Se le aziende italiane fanno fatica a trovare quasi il 40% delle figure professionali di cui hanno bisogno per crescere, una parte di responsabilità è in capo anche al sistema di orientamento dei giovani verso la scuola superiore. Una scelta che gli studenti di terza media (e le loro famiglie) saranno chiamati a fare tra il 9 e il 30 gennaio prossimi, in vista dell’anno scolastico 2023/2024.
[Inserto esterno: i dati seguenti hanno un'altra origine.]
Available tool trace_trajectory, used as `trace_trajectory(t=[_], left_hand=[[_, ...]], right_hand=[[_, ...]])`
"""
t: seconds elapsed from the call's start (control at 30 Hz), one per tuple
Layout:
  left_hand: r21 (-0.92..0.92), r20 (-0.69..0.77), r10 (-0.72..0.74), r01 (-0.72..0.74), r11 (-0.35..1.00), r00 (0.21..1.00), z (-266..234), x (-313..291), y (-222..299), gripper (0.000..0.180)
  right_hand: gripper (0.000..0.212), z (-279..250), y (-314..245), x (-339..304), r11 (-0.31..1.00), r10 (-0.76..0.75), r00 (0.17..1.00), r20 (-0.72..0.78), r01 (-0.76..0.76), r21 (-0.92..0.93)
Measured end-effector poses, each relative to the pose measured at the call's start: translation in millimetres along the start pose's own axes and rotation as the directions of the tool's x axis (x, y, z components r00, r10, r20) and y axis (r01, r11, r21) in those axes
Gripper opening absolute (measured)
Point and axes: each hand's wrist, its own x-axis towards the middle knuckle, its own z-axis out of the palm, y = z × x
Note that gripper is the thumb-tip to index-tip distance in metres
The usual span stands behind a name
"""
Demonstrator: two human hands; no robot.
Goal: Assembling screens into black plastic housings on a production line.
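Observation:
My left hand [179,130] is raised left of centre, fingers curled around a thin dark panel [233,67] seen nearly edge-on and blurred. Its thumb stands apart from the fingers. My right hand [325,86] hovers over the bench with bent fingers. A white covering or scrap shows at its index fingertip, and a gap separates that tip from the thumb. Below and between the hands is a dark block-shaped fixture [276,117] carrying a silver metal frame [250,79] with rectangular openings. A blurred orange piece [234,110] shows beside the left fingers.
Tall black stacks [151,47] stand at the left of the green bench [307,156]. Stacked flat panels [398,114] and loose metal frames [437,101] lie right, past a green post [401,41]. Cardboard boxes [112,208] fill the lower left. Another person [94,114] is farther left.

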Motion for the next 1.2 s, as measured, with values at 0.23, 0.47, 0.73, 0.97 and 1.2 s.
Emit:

Proprio ai genitori, il ministro dell’Istruzione e del Merito, Giuseppe Valditara, ha inviato ieri una lettera, sollecitandoli a «riconoscere e valorizzare» le «passioni, predisposizioni e desideri» dei figli, ascoltandoli «con pazienza» per «aiutarli a decidere non sulla base di semplici emozioni, del sentito dire di amici e adulti, bensì sulla base di conoscenze concrete raffrontate con la matura consapevolezza delle proprie abilità e potenzialità».
Un contributo arriverà anche dalla «specifica piattaforma per l’orientamento» a cui il ministero sta lavorando, dove saranno riportate le statistiche principali del mercato del lavoro nazionale e le prospettive occupazionali dei diplomati suddivise per indirizzo di studio. Secondo gli ultimi dati del ministero del Lavoro, a due anni dal diploma ha trovato un’occupazione il 38% dei maturati, con punte del 60% per gli istituti professionali e del 49% per i tecnici, mentre per quanto riguarda i liceali, ha un contratto il 25% dei diplomati. Gli altri, invece, proseguono all’università. Qui gli ambiti disciplinari più scelti sono l’Ingegneria industriale e dell’informazione, preferito da chi ha frequentato un liceo, mentre i diplomati agli istituti tecnici proseguono con studi di carattere economico e ingegneristico e chi ha frequentato un professionale si dirige anch’esso verso studi economici ma anche rivolti all’educazione e alla formazione.
Infine, nella lettera alle famiglie il ministro Valditara allega anche i dati delle “filiere professionali” che saranno maggiormente richieste da qui al 2026, secondo le previsioni di Unioncamere e Anpal. Al primo posto, con il 18% delle preferenze, troviamo il comparto del commercio e turismo, seguito dai servizi pubblici e privati (14%), dalla finanza e consulenza e dall’area della salute (12%) e da formazione e cultura (11%). Per quanto riguarda, infine, le categorie professionali maggiormente richieste, al primo posto ci sono i dirigenti, le professioni con elevata specializzazione e i tecnici (41%), seguiti dagli impiagati e dalle professioni commerciali e nei servizi (31%), dagli operai specializzati e conduttori di impianti e macchine (18%), per chiudere con le professioni non qualificate, che riguardano, però, appena un contratto di lavoro su 10. Per il resto, alle imprese italiane servono fabbri, artigiani e operai qualificati del tessile e dell’abbigliamento (65% delle domande inevase), costruttori di utensili (65,8%), fonditori, saldatori, lattonieri, calderai, montatori carpenteria metallica (66,2% dei posti di difficile reperimento). Sono risultati difficili da reperire anche gli ingegneri in generale (47,8%), i tecnici della gestione dei processi produttivi di beni e servizi (57,1%) così come gli specialisti in scienze matematiche, informatiche, chimiche, fisiche e naturali (57,2%), i tecnici della distribuzione commerciale (58,7%) e quelli informatici, telematici e delle telecomunicazioni (59,2%).
Per colmare quest’altra lacuna, il ministro Valditara ha annunciato una «riforma delle materie scientifiche» e dell’«istruzione professionale», perché, ha spiegato intervenendo all’istituto “Opere sociali Don Bosco Salesiani” di Sesto San Giovanni, nel Milanese, «è sull’istruzione tecnica e professionale che si gioca il destino industriale di un Paese».